Reputation: 701
I have a dataset that contains identifiers that are saved as string.
I want to create a neural net that gets amongst other things these identifiers as labels and then checks if two identifier are exactly the same. If they are the same then I want to increase the loss if the network predicts wrong values.
As an example an identifier looks like this ec2c1cc2410a4e259aa9c12756e1d6e
It's always 32 values and uses hexadecimal characters (0-9a-f).
I want to work with this value in pytorch
and save it as a tensor
but I get the following problem
decimal_identifier = int(string_id, 16)
tensor_id = torch.ToTensor(decimal_identifier)
RuntimeError: Overflow when unpacking long
So I can't convert the value into a decimal because the values are too big.
Any idea how I could fix this?
I know that it's always 32 chars but I haven't found a char tensor in pytorch
.
How can I feed this unique identifier in my neural net?
Upvotes: 2
Views: 1450
Reputation: 114906
The problem is that int(string_id, 16)
converts your 32 char long hash into a single integer.
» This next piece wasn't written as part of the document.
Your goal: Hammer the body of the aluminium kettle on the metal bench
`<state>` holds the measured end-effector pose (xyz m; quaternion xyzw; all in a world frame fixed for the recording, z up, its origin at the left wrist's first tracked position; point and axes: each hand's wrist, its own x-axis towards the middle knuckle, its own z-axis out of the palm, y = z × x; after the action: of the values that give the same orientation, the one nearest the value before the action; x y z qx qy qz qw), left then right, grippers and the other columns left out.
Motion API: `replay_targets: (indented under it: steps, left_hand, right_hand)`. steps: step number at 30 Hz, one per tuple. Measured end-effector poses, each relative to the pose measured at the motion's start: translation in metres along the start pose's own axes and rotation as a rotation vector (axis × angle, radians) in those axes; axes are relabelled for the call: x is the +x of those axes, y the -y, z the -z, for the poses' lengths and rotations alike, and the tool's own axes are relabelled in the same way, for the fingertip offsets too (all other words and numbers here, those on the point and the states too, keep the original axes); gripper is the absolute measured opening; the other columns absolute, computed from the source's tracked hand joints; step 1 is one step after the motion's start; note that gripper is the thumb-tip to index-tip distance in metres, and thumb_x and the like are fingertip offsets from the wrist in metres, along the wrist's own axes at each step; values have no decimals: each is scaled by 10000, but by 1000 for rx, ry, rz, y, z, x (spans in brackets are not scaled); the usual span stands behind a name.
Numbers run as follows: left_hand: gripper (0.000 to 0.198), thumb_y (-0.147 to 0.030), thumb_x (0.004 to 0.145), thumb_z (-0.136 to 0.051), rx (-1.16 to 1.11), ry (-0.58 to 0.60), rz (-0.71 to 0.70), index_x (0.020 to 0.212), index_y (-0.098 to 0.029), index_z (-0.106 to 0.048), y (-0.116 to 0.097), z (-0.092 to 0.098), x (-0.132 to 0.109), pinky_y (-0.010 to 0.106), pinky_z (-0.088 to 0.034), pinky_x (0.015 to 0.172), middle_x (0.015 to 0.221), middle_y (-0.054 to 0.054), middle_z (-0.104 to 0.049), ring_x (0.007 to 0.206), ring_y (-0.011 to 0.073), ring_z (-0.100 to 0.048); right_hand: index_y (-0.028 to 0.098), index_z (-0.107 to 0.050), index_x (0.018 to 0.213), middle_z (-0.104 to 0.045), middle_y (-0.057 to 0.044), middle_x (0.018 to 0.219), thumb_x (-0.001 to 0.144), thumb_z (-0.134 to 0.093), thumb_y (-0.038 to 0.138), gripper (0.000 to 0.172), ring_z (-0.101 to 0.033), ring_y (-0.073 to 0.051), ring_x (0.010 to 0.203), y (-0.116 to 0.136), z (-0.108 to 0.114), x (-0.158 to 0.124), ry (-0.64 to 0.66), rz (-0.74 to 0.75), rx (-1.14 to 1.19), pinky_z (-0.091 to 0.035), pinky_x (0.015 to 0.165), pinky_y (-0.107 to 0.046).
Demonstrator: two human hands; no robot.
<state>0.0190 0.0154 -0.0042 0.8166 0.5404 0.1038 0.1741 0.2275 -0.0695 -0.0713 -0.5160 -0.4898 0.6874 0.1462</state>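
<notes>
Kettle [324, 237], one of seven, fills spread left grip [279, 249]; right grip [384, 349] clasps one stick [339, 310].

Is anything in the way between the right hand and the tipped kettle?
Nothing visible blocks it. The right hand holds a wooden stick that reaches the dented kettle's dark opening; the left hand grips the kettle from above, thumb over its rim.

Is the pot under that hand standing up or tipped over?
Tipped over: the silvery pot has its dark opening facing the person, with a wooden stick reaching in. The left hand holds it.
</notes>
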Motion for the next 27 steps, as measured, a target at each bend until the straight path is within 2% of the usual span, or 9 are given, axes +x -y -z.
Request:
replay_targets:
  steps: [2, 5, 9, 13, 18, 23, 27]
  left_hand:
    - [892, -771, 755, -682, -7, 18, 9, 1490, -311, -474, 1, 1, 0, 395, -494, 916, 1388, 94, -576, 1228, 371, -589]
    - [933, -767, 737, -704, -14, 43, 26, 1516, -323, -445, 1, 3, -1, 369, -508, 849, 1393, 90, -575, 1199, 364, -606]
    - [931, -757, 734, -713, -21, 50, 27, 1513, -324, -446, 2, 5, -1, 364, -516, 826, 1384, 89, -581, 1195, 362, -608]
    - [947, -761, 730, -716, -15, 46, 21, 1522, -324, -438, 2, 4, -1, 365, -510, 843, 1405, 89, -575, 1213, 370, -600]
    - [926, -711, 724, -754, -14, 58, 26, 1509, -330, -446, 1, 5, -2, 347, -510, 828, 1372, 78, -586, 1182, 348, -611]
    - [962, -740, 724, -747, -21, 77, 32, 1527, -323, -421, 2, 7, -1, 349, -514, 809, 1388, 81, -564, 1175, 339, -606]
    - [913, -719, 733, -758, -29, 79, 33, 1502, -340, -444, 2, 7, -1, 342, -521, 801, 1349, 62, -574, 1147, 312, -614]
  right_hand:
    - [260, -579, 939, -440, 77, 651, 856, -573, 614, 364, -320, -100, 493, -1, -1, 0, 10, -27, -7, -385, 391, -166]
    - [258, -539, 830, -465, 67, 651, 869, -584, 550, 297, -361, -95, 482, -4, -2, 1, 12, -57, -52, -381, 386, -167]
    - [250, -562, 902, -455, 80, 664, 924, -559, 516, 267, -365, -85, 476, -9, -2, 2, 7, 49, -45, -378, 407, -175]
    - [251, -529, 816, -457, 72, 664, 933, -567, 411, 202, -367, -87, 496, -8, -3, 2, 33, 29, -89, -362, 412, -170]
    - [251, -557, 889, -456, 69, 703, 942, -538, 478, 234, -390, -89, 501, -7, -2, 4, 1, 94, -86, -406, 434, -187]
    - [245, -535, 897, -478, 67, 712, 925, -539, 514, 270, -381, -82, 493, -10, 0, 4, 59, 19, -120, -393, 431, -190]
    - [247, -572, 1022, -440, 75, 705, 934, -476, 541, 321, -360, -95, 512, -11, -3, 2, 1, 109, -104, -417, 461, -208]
This is really a very VERY large number.
You can, instead, convert it to an array:
tensor_id = torch.tensor([int(c, 16) for c in string_id])
Resulting with (in your example):
tensor([14, 12, 2, 12, 1, 12, 12, 2, 4, 1, 0, 10, 4, 14, 2, 5, 9, 10, 10, 9, 12, 1, 2, 7, 5, 6, 14, 1, 13, 6, 14])
You can also group the hex digits to 8 at a time (for int64 tensor):
torch.tensor([int(string_id[i:i+8], 16) for i in range(0, len(string_id), 8)], dtype=torch.int64)
Upvotes: 1